Their mother did though, and Kenneth’s question had made her look to Jessica for an answer too.

Luckily, Jessica had her phone in hand.

“Twenty minutes past five,” she said.

“On Monday, 20th of May, 2024?” Kenneth inquired, and both women looked at him.

“Yes, John Connor,” Jessica said. “Welcome to the past.”

Kenneth frowned. “That’s Kyle Reese,” he said. “John Connor never time traveled.”

“He did in The Sarah Connor Chronicles,” Jessica pointed out.

“That was to the future,” Kenneth countered. “And The Sarah Connor Chronicles isn’t canon.”

Jessica rolled her eyes. “It’s the Terminator, barely anything is canon.”

“Okay, that’s enough,” their mother said, stepping in. “It’s still early, but the two of you should start getting ready.”
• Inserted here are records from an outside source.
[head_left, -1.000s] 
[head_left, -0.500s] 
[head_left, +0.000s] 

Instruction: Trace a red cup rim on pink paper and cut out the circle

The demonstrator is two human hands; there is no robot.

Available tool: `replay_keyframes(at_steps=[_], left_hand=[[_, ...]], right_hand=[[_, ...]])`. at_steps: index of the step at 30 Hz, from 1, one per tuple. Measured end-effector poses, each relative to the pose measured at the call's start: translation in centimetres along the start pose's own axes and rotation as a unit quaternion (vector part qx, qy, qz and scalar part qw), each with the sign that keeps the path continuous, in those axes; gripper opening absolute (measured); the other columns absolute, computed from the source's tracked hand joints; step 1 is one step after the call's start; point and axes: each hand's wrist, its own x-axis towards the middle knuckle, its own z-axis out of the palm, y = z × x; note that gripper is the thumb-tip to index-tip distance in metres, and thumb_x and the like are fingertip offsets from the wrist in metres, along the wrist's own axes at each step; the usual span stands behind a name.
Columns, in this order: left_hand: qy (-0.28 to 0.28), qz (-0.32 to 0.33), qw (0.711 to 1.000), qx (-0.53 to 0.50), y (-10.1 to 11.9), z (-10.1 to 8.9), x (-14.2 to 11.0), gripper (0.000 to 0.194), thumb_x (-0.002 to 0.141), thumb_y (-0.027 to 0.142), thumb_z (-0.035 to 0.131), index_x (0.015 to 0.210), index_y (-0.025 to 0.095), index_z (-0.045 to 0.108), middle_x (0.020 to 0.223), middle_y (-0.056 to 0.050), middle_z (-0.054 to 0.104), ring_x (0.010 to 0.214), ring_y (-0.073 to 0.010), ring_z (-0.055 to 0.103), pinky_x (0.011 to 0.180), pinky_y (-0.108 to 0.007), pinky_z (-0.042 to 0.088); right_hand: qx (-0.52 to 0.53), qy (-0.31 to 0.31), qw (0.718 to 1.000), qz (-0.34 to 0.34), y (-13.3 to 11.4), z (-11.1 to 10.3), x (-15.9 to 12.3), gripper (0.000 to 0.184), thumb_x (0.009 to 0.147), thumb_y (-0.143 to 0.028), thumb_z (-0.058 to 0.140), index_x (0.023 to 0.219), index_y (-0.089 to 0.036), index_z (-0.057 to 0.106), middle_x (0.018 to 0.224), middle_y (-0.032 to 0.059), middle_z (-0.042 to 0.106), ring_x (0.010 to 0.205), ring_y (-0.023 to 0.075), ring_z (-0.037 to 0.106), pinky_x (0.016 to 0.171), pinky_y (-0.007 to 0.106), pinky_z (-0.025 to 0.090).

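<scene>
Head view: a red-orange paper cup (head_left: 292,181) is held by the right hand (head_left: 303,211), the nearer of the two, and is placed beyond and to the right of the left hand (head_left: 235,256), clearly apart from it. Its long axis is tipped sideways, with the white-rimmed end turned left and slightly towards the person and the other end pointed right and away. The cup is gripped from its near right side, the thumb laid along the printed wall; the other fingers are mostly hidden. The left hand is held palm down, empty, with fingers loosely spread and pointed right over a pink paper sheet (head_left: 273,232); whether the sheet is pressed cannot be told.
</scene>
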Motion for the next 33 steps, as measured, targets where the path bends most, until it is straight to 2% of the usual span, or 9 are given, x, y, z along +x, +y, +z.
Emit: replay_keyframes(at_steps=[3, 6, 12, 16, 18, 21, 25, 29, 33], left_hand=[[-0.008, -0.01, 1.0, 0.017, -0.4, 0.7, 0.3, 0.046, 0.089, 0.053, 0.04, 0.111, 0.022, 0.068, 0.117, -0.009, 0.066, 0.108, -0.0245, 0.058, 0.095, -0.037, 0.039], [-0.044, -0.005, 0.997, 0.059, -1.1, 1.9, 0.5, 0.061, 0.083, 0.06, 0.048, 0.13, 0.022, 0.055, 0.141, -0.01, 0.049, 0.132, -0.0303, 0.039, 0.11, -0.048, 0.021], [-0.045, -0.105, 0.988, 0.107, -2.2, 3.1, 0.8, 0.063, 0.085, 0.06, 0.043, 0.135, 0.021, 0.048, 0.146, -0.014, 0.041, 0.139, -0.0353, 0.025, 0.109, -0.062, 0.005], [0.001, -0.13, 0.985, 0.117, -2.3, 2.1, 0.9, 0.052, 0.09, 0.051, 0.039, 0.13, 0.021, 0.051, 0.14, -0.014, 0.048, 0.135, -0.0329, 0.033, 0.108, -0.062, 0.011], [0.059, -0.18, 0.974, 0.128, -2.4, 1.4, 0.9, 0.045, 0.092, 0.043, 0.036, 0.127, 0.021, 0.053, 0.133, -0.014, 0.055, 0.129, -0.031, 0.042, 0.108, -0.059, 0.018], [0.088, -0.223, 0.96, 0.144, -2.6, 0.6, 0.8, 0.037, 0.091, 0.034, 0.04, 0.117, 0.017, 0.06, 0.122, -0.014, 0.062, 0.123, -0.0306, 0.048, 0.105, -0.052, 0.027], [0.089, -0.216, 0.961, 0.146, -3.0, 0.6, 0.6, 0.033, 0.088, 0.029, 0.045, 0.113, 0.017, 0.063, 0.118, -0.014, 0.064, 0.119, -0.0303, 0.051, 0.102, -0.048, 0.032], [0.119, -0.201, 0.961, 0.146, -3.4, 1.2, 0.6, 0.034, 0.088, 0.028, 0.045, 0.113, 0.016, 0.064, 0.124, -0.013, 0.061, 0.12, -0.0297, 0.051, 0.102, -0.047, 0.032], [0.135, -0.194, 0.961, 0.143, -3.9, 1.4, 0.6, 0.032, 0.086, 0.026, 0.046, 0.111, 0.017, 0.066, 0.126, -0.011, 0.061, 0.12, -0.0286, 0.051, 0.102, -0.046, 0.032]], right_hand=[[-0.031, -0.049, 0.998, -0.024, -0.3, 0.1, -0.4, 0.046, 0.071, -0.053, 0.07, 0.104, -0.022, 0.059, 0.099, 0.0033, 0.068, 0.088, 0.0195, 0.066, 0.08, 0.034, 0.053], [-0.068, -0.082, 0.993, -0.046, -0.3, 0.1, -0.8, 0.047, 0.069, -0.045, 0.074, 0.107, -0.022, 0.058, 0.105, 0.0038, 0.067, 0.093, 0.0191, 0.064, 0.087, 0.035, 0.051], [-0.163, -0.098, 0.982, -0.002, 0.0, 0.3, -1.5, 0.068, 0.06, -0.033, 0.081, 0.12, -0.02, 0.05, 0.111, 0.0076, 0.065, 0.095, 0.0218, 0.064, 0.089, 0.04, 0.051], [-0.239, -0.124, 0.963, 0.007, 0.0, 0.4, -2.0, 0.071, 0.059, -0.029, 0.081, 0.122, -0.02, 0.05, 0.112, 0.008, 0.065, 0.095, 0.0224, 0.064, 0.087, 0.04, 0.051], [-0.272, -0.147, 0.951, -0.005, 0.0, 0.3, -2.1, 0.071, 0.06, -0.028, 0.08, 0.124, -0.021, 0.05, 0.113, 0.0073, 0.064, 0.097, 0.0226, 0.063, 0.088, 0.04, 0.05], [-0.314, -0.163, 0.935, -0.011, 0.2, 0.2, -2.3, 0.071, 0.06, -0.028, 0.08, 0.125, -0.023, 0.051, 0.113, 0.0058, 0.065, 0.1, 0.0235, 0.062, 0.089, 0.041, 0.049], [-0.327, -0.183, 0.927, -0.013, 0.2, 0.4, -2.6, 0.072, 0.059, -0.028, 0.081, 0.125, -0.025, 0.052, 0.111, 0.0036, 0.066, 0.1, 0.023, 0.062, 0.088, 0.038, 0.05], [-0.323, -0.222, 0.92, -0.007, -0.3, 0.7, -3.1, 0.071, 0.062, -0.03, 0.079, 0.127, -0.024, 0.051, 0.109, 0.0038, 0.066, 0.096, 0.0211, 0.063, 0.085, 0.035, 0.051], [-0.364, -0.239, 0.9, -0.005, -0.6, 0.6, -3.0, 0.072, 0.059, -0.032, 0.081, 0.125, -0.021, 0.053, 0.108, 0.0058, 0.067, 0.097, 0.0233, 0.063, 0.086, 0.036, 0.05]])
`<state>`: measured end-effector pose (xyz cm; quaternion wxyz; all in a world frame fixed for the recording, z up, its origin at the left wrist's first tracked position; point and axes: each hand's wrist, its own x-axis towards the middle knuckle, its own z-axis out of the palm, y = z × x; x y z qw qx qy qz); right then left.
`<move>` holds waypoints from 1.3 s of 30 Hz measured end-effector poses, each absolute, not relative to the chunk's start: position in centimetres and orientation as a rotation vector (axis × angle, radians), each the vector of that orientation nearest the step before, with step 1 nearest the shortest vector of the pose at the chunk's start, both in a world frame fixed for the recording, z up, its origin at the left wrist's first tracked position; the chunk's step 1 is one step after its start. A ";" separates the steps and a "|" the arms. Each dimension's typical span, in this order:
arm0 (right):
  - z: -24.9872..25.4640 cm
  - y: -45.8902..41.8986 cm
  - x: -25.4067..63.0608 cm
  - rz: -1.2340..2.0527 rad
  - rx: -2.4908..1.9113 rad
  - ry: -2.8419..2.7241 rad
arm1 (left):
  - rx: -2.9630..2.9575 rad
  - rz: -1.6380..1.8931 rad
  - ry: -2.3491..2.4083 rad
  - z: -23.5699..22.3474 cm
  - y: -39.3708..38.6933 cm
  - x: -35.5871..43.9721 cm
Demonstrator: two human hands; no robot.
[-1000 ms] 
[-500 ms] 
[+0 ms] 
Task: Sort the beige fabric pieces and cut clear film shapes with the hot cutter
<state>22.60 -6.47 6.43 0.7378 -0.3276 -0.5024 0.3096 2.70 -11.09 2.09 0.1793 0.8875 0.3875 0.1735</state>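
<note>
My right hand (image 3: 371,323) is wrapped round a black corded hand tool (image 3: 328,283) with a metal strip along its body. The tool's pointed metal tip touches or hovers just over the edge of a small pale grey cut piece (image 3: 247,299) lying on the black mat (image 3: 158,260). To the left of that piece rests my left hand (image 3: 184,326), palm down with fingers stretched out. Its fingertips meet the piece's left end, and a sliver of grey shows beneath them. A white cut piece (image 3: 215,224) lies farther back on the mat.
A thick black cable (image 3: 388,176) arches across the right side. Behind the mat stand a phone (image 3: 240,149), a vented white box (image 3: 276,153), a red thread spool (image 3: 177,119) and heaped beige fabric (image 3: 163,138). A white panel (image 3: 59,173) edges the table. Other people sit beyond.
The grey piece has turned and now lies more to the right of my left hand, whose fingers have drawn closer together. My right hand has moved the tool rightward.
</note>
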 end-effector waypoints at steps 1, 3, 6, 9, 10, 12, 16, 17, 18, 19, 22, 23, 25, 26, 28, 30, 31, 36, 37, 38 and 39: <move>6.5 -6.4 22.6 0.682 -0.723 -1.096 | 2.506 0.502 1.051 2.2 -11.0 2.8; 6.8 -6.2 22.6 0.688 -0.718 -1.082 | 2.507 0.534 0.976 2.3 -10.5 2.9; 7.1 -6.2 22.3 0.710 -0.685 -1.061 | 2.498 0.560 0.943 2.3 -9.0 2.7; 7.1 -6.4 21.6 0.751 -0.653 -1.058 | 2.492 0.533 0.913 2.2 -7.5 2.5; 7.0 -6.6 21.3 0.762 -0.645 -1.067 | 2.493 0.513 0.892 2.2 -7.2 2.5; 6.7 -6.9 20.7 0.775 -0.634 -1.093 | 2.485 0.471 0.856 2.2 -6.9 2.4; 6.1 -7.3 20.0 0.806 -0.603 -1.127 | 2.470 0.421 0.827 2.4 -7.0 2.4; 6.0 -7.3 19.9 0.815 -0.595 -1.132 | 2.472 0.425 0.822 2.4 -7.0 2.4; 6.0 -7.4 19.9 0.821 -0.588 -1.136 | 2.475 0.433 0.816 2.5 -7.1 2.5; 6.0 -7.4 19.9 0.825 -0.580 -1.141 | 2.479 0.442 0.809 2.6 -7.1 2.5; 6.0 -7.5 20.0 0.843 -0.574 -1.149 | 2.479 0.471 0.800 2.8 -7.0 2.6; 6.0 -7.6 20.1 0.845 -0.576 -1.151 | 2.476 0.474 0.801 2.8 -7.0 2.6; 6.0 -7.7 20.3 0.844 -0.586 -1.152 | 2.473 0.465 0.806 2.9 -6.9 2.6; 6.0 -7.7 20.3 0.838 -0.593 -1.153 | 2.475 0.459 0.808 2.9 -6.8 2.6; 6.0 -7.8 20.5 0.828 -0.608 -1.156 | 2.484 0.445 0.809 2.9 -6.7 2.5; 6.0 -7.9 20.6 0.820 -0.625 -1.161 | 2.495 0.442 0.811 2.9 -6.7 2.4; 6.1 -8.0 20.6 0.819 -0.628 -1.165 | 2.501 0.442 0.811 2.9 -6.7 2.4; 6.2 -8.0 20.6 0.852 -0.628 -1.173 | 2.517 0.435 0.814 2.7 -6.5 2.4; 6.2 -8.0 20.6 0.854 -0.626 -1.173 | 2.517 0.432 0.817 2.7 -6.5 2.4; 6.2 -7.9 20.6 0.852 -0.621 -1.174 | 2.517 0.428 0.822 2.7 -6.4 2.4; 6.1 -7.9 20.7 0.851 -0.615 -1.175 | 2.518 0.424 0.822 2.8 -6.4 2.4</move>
“We can’t go to school,” Kenneth said immediately.

Jessica rolled her eyes. So predictable.

“I’m not taking you to school,” their mother reassured the fourteen-year-old. “Jessica is going to school. I’m taking you to the doctor.”

That was smart, Jessica decided. Kenneth’s little episode this morning was definitely something that they should get ahead of.

Hopefully they won’t come back with a prognosis like brain cancer, or something.

That would just suck.

Knowing Kenneth though, the idiot would make noise about not needing to go to the hospital, or something.

Right on cue, Kenneth did exactly that.

“I don’t need to go to the hosp—”

“Shut up and go,” Jessica said, with more anger than she intended.

Her mother and brother stared at her in surprise, but she forced herself from backing down.

“You almost died this morning, Kenneth,” she said. “I don’t know what’s wrong with you, and neither do you, so, just shut up and go see the doctor.”

Kenneth continued to stare at her as she finished speaking, and, for the second time in less than ten minutes, Jessica saw it; a stranger’s eyes in her brother’s head.

Their mother began to speak, but Kenneth cut in before she could.

“I didn’t almost die,” he said. “I think my brain was just rebooting.

“You were right when you said welcome to the past,” he continued. “I just traveled back in time from six years in the future. And the reason we can’t go to the hospital, is because the world ends in four hours.”